According to Steiner, music is able to bring our “inner human configuration into outer visibility”. (Steiner 1998) Music is a representation of the human being. 3 musical elements build up this representation of Man:
1) the downbeat or accent of the beat,
2) the pulse or tempo and the
3) flowing melody.
The downbeats or accents in the music are the legs of the music which provides the driving motion forward. In the downbeat, there is verticalisation with the feeling of weight and gravity downwards. After landing, the beat will change into an upward motion through overcoming the weight and gravity. This upward motion is called the upbeat in music. Such a vertical downward and upward motion of the beat represents the walking motion of Man. Songs written in the 2/4 or 4/4 meters with strong accents in the 1st and 3rd beat creates a walking feel which is why many of the marching songs are written to these meters. “The Saints Go Marching By” is an example of a song written to the 4/4 meter.
The pulse or tempo is the heartbeat of the song determining how fast the music moves. This gives the feeling of the pulsating heartbeat in the song which is the representation of Man’s torso region.
The melodic phrasing is the head of the song. It gives the flowing and breathing quality in music. The start of a melodic phrase is like the start of an inhalation. The melodic phrases in the music are the breaths taken throughout the music. Within the melodic phrases the ideas and images of the song are being carried. I am often fascinated when I asked my pupils during music classes what is the story or image behind a particular melody, they are often very quick and able to form their own mental pictures of what the melody is trying to convey even without the lyrics. Most often, their interpretations of the melody are very close to what the lyrics are trying to convey.

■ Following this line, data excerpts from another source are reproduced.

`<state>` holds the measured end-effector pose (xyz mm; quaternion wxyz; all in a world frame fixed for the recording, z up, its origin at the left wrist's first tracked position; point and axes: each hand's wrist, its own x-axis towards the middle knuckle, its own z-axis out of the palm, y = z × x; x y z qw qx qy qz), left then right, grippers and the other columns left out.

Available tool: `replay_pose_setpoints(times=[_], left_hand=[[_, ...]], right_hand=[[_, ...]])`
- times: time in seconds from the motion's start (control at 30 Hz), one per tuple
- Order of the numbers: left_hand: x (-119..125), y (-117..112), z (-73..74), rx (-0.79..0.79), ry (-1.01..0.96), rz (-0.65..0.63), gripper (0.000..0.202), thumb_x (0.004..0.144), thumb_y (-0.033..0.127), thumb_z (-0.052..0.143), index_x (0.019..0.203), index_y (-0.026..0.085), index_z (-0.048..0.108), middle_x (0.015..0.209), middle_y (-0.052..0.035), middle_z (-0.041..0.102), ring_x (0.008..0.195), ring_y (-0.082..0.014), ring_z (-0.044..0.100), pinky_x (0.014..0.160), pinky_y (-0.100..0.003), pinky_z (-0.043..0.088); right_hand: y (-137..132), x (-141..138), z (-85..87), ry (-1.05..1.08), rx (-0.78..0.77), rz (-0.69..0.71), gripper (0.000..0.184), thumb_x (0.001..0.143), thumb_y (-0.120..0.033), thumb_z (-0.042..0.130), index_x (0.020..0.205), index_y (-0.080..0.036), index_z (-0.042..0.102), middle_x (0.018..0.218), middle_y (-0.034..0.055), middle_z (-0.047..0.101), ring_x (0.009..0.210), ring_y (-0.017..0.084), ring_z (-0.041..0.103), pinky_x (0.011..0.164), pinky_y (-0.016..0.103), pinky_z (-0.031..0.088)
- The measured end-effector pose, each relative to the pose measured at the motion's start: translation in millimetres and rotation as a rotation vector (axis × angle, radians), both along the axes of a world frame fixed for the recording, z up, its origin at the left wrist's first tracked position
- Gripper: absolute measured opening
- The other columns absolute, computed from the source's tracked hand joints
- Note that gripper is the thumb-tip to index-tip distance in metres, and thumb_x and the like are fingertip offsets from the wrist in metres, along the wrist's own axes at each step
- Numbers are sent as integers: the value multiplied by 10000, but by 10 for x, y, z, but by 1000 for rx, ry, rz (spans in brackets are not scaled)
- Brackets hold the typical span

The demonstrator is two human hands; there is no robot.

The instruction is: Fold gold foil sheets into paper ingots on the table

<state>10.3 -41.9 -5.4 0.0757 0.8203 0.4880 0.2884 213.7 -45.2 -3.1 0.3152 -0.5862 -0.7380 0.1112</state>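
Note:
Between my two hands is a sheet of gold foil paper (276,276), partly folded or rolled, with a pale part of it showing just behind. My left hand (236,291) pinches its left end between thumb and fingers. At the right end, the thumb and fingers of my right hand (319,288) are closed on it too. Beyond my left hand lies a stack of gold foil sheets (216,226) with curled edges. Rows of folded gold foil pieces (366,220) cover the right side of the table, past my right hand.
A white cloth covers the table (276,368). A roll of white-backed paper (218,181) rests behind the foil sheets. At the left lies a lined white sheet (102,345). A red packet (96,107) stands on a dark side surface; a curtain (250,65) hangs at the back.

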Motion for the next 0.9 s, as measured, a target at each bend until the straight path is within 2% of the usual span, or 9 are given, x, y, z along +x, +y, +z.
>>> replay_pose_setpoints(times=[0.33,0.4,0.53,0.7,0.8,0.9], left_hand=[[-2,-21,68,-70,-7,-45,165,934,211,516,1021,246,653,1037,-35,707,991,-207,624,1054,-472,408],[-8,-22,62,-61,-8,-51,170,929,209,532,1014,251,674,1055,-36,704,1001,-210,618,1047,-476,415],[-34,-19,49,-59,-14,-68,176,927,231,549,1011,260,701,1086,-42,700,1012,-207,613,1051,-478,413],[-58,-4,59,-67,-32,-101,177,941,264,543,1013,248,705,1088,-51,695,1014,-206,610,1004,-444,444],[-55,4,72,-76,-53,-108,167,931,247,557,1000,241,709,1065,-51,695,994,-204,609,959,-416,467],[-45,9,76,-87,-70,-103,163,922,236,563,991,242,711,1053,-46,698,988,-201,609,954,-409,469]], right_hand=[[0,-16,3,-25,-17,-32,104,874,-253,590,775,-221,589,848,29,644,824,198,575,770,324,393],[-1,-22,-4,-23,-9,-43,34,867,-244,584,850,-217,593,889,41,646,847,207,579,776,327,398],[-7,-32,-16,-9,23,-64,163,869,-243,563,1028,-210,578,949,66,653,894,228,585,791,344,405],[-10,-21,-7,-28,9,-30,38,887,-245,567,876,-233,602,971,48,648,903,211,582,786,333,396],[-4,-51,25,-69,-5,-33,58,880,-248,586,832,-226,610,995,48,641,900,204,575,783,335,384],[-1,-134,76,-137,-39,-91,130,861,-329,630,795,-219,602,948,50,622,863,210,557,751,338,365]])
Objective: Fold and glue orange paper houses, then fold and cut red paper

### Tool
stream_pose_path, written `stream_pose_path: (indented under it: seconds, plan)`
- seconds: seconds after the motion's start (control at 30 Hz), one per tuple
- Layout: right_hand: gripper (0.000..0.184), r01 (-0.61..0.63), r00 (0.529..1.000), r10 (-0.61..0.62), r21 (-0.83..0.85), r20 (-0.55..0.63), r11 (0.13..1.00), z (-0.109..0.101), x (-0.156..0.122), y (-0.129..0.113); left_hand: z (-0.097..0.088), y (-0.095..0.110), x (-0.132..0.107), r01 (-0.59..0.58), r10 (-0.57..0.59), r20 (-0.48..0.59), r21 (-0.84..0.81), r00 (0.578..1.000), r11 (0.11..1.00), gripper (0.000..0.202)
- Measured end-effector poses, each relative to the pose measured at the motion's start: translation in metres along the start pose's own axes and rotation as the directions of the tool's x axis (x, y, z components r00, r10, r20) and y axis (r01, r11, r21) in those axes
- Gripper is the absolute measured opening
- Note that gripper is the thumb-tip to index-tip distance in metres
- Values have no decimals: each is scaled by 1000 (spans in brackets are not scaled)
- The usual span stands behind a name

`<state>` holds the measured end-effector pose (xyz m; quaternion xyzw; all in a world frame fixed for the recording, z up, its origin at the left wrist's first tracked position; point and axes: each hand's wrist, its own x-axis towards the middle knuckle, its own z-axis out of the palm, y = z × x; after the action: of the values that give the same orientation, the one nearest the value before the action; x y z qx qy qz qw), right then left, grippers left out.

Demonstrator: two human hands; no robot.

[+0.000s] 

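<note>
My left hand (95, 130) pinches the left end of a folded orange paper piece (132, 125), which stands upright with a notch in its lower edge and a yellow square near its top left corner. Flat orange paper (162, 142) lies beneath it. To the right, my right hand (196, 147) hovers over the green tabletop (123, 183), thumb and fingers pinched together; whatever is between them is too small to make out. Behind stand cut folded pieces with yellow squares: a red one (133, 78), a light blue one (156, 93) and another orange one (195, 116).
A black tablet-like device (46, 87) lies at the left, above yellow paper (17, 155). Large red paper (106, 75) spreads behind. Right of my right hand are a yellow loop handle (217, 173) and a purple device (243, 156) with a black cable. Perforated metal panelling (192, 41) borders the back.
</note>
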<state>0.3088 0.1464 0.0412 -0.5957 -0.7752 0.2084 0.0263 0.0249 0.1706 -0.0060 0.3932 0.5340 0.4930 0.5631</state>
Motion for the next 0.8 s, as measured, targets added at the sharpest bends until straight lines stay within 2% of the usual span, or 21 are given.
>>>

Taken in totality the 3 musical elements described, the image of Man appears as a form created in time. The joy and pleasure in music is derived from harmonising and balancing these 3 elements in their constantly changing relationships to create a unified whole. This balance and harmony exists also in Man and was written in the 6th century by the Roman philosopher Anicius Manlius Severinus Boëthius in the text “De Musica” as follows:
“Whoever penetrates into his own self perceives human music [musica humana]. For what unites the incorporeal nature of reason with the body if not a certain harmony and, as it were, a careful tuning of low and high pitches as though producing one consonance? What other than this unites the parts of the soul, which…is composed of the rational and the irrational? What is it that intermingles the elements of the body or holds together the parts of the body in an established order?” (Abrams, 2017)
Boëthius is referring to the harmony within us, of how disparate elements like body and soul, rational and irrational can exist in a state of equilibrium.